Between FY22 and FY25, its total AUM ballooned from ₹76,907 crore to ₹1,64,642 crore, while disbursements zoomed to ₹48,646 crore in H1FY25. More impressively, non-vehicle businesses now contribute 46% of the book, up from a measly 26% in FY22. That’s like watching your cousin who once only ate dosa suddenly ordering sushi.
Its strategy is simple — diversify, digitize, and decentralize. The company has gone from financing trucks and tractors to home loans, LAPs, personal loans, and even fintech partnerships. The new CSEL and SME verticals have been the surprise performers, growing 32x between FY22 and FY24.
But the Murugappa family’s real genius lies in running financial institutions like they run marriages — with trust, long-term thinking, and very few bad debts.
3. Business Model – WTF Do They Even Do?
Cholamandalam Investment & Finance is a diversified NBFC that plays the moneylender role across four major lanes:
Vehicle Finance (56% of AUM, down from 69% in FY22): This is Chola’s old faithful — financing commercial vehicles, passenger cars, tractors, and construction equipment. It even gives loans for used vehicles because in India, a “second-hand truck” is just a “senior truck” with more experience.
Loan Against Property (20% of AUM): The company lets small business owners unlock liquidity by pledging their self-occupied homes. About 78% of the LAP portfolio is backed by residential properties. Think of it as India’s favorite “ghar girvi, business chalu” model, but professionally managed.

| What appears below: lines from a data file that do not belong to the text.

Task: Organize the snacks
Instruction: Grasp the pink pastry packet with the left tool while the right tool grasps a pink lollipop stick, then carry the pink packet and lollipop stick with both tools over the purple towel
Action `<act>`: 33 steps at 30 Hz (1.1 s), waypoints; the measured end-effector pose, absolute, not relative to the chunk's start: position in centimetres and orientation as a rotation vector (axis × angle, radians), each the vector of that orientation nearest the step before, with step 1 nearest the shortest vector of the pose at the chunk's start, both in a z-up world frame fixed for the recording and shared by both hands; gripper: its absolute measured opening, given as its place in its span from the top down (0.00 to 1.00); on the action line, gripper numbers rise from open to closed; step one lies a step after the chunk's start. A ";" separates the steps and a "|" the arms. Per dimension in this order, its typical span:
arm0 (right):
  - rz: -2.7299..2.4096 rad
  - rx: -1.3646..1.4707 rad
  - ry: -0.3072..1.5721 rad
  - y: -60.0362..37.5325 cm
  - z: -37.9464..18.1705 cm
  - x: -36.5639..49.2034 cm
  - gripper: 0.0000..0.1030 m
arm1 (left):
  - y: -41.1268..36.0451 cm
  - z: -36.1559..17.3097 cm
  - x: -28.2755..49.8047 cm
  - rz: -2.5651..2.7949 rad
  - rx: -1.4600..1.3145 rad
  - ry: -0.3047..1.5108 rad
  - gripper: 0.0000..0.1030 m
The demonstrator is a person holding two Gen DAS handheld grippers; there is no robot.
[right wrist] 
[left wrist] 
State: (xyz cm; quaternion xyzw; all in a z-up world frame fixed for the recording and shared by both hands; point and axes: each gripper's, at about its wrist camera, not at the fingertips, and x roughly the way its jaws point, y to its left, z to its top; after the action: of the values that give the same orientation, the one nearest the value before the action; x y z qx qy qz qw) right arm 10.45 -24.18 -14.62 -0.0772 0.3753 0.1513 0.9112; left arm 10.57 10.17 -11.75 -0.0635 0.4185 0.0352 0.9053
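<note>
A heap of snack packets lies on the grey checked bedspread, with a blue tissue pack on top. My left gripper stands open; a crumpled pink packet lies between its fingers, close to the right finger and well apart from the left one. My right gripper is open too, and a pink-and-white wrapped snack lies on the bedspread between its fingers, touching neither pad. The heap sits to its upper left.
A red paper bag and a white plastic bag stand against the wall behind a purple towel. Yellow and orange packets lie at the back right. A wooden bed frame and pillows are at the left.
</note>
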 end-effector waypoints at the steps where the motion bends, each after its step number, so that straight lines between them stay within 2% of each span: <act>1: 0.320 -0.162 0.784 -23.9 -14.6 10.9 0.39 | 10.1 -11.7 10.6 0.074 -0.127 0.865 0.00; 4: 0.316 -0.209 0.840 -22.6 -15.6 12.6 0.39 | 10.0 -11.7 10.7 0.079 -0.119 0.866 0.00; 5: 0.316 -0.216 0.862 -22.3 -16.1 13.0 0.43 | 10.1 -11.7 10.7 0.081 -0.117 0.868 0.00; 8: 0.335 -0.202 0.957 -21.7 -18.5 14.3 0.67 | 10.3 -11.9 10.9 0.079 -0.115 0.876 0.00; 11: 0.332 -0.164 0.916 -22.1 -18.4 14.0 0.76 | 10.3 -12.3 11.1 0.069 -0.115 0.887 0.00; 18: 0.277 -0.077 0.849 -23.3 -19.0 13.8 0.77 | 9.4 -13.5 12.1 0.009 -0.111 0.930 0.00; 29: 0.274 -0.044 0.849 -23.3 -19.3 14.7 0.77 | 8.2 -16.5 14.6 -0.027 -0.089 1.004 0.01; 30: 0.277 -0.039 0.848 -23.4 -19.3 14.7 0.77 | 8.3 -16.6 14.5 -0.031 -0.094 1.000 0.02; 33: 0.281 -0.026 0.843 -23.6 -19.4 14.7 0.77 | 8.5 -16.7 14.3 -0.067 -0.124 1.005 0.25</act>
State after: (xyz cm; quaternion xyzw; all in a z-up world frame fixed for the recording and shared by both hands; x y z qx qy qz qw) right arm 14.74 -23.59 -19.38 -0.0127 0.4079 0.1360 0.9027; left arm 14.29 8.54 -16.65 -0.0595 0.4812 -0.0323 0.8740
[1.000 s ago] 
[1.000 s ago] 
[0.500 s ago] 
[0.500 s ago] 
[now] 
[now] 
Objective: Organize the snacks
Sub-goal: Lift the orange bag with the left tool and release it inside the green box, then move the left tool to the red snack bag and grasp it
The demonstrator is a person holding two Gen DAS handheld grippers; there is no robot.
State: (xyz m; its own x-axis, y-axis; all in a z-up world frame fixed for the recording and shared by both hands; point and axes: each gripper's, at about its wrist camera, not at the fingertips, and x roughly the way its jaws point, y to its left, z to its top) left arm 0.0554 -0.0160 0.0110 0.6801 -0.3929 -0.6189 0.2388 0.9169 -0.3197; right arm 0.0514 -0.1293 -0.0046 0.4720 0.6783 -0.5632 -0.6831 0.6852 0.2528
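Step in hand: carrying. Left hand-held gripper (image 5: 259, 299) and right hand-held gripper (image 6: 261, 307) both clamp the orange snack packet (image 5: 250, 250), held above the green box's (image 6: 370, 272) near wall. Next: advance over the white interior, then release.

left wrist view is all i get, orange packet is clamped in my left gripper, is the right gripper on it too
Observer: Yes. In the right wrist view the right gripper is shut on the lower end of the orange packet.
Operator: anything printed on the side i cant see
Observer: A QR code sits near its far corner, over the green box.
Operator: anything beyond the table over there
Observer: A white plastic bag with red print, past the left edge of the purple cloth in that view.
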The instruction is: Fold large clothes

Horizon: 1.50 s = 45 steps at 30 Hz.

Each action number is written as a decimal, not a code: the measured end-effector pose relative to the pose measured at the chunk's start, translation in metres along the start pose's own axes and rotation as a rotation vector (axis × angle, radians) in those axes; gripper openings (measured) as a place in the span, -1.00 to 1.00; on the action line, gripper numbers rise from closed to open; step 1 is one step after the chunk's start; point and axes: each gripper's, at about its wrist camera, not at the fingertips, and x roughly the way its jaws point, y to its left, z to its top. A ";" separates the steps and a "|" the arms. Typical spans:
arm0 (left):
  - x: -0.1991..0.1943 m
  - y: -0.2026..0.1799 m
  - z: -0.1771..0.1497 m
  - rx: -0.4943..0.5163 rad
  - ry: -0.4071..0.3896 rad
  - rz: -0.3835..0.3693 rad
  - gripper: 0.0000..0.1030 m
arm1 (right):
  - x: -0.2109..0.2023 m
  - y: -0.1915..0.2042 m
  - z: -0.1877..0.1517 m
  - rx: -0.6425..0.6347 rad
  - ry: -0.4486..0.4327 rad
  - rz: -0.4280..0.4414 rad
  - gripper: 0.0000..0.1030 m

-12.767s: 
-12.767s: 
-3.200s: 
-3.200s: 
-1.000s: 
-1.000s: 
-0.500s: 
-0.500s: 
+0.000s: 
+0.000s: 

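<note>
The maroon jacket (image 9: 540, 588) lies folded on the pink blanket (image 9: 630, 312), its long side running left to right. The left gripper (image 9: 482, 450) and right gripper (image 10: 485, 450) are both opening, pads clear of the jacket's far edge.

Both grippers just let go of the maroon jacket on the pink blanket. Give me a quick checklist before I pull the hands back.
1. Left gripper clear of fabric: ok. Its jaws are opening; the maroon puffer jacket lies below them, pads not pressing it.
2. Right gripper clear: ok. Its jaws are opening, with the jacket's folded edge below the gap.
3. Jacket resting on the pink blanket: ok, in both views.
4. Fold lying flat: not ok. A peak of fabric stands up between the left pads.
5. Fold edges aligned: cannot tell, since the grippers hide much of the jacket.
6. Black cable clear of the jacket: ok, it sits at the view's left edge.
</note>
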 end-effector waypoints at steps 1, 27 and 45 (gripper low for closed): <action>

Home Loans (10% of AUM): Focused on affordable housing, this segment has been growing like a Chennai IT park. From 6% in FY22 to 10% now — that’s a 187% growth in just two years.
Others (14% of AUM, up from 2% in FY22): Here lies the “new India” within Chola — small enterprise loans, secured business loans, and even phone EMIs through Samsung Finance. These new verticals are powered by partnerships with fintechs and direct-to-consumer digital platforms like Chola One app.
Together, these divisions make Chola less of a “truck financier” and more of a retail financial supermarket — minus the pushy salespeople.